Realtek RTL8195AM - CMSIS-RTOS error: ISR Queue overflow (status: 0x2, task ID: 0x0, object ID: 0x30051484)

JanneKiiskila commented 6 years ago

Description

Type: Bug
Priority: Blocker for releasing support for Mbed Cloud Client / mbed-os-example-client

Bug

Target REALTEK_RTL8195AM

Toolchain: GCC_ARM

Toolchain version: mbed cli Windows installed toolchain 0.43 gcc_arm - same with Linux as well.

mbed-cli version: (mbed --version) 1.2.2

mbed-os sha: (git log -n1 --oneline)

2e1c2a1cd (HEAD -> master, origin/master, origin/feature-lorawan, origin/HEAD) Merge pull request #5538 from geky/littlefs-staging 41591eb83 Merge pull request #5602 from artokin/nanostack_release_v704

DAPLink version:

241 - this one is also a bit old It would be nice if Realtek could update the official DAPLINK you can download via their website.

=========================================================

ROM Version: 0.3

Build ToolChain Version: gcc version 4.8.3 (Realtek ASDK-4.8.3p1 Build 2003)

=========================================================
Check boot type form eFuse
SPI Initial
Image1 length: 0x3308, Image Addr: 0x10000bc8
Image1 Validate OK, Going jump to Image1

Expected behavior

mbed-os-example-client can run for a very long time. For example reference testing was done with K64F, it works fine.

Actual behavior

...
simulate button_click, new value of counter is 280
simulate button_click, new value of counter is 281
simulate button_click, new value of counter is 282
simulate button_click, new value of counter is 283
CMSIS-RTOS error: ISR Queue overflow (status: 0x2, task ID: 0x0, object ID: 0x30051484)

[mbed_die]  0x0 die here

Steps to reproduce

git clone mbed-os-example-client
modify mbed_app.json with a valid SSID/WIFI-passphrase.
set connectivity method to `WIFI_RTW`
mbed compile -m REALTEK_RTL8195AM -t GCC_ARM

(Have not tried other compilers, though).

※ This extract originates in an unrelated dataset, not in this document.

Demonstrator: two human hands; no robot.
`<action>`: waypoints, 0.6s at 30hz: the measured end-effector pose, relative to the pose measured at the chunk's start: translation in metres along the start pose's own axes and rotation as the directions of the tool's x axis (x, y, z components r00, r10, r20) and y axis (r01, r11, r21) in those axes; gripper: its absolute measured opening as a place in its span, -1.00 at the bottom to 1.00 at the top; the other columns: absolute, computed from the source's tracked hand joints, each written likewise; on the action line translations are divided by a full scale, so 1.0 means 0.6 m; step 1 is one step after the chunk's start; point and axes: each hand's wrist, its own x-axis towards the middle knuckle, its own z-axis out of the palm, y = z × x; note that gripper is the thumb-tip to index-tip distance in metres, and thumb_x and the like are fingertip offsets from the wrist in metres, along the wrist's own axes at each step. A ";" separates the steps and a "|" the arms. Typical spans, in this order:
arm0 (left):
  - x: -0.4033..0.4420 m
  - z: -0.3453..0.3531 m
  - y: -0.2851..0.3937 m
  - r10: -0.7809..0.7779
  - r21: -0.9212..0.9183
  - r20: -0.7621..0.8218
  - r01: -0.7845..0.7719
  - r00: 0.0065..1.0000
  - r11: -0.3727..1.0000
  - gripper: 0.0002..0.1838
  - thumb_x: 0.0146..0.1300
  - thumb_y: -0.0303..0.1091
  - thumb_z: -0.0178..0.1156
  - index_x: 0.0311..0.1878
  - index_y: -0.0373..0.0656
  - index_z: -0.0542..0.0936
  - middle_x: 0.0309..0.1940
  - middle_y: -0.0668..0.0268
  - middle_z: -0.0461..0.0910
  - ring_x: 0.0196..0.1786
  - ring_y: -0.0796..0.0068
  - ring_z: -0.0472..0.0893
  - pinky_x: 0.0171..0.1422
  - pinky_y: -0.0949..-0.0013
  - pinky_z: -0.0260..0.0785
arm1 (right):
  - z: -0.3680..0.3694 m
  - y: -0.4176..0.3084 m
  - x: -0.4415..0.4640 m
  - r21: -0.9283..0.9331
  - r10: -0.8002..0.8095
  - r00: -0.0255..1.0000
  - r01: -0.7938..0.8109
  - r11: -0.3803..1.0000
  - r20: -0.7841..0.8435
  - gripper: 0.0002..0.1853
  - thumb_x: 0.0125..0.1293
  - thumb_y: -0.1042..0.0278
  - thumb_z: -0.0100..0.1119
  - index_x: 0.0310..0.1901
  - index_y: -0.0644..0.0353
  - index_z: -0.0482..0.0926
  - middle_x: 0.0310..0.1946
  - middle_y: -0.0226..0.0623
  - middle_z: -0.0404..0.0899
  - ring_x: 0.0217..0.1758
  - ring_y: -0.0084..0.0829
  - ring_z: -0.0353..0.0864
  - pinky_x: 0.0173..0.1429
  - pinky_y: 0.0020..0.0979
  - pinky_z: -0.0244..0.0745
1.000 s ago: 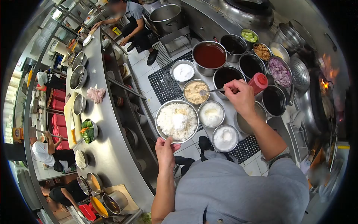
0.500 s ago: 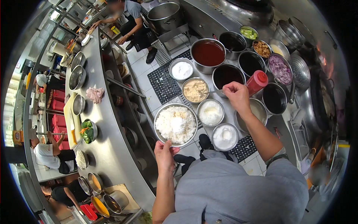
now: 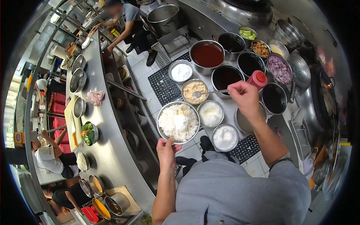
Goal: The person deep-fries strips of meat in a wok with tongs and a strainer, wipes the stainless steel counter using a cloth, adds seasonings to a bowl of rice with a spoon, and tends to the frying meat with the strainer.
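My left hand grips the near rim of a metal bowl of white rice. A heap of white powder and a small beige patch lie on the rice. In my right hand, thumb and fingers are closed on the handle of a metal spoon. Its bowl end is over the beige powder in a metal container; I cannot tell whether it touches. Right beside that container are two containers of white seasoning, and another of white powder stands beyond it.
Pots of red sauce and dark sauce crowd the right, with a red-capped squeeze bottle and chopped purple onion. A long steel counter runs along the left. Another person is at the far end.
The spoon's bowl end has come up into view over the beige powder, and my right hand has shifted slightly right. My left hand still holds the rice bowl.
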 end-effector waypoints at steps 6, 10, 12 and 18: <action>-0.014 0.005 0.004 0.004 -0.013 0.034 -0.003 0.999 1.000 -0.90 0.40 -0.42 0.12 -0.24 -0.16 0.41 -0.35 0.22 0.63 -0.45 0.51 0.67 -0.39 0.52 0.60 | 0.037 0.027 -0.012 -0.394 -0.438 0.898 0.419 0.818 0.046 -0.94 0.03 0.54 0.31 -0.44 0.16 0.64 -0.48 -0.31 0.64 -0.35 -0.23 0.54 -0.18 -0.26 0.42; -0.015 -0.001 -0.001 -0.002 -0.025 0.021 0.002 1.000 1.000 -0.90 0.40 -0.42 0.12 -0.23 -0.16 0.41 -0.35 0.22 0.63 -0.47 0.51 0.67 -0.41 0.53 0.60 | 0.054 0.047 -0.016 -0.416 -0.396 0.918 0.371 0.830 0.029 -0.96 0.05 0.50 0.32 -0.41 0.17 0.67 -0.49 -0.31 0.63 -0.38 -0.28 0.56 -0.21 -0.28 0.45; -0.018 -0.005 -0.004 0.000 -0.024 0.012 0.000 1.000 1.000 -0.90 0.39 -0.43 0.12 -0.23 -0.17 0.41 -0.35 0.22 0.63 -0.47 0.51 0.67 -0.42 0.54 0.60 | 0.059 0.060 -0.017 -0.342 -0.208 0.978 0.185 0.921 -0.029 -0.95 0.09 0.47 0.33 -0.38 0.19 0.69 -0.51 -0.30 0.64 -0.43 -0.36 0.58 -0.26 -0.34 0.48; -0.021 -0.017 -0.009 -0.008 -0.036 -0.017 0.008 1.000 0.999 -0.91 0.39 -0.43 0.12 -0.22 -0.18 0.42 -0.34 0.23 0.63 -0.47 0.51 0.67 -0.43 0.54 0.60 | 0.055 0.115 -0.001 -0.113 0.032 0.995 -0.043 0.993 -0.098 -0.90 0.16 0.43 0.34 -0.34 0.27 0.71 -0.57 -0.33 0.64 -0.54 -0.60 0.56 -0.37 -0.49 0.46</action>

JanneKiiskila commented 6 years ago

@tung7970 @Archcady

[Mirrored to Jira]

samchuarm commented 6 years ago

@ARMmbed/team-realtek [Mirrored to Jira]

Archcady commented 6 years ago

looking into this issue, will update ASAP. [Mirrored to Jira]

samchuarm commented 6 years ago

@Archcady [Mirrored to Jira]

Archcady commented 6 years ago

I am trying to test and debug this issue, but it takes a long time to reproduce. Is there a way to make the handle_timer_click trigger faster so that I can test and debug the point where it fails? [Mirrored to Jira]

tung7970 commented 6 years ago

@Archcady You can try to reduce the wait period in main.cpp. Currently it's 25 secs per loop.

updates.wait(25000);

[Mirrored to Jira]

Archcady commented 6 years ago

I updated this to 1000, still the time taken for the trigger is a lot

[Mirrored to Jira]

JanneKiiskila commented 6 years ago

We will be talking of hours, not days even with the default value.

[Mirrored to Jira]

Archcady commented 6 years ago

Have debugged this issue, the ISR queue overflow is happening as the result of the function call "release()" in Semaphore.cpp which in turn calls "osSemaphoreRelease". I checkked our driver from the realtek side, we are not calling the "release()" function at all in our code. It would be great if anyone from ARM side could help me understand this issue. These are my findings so far.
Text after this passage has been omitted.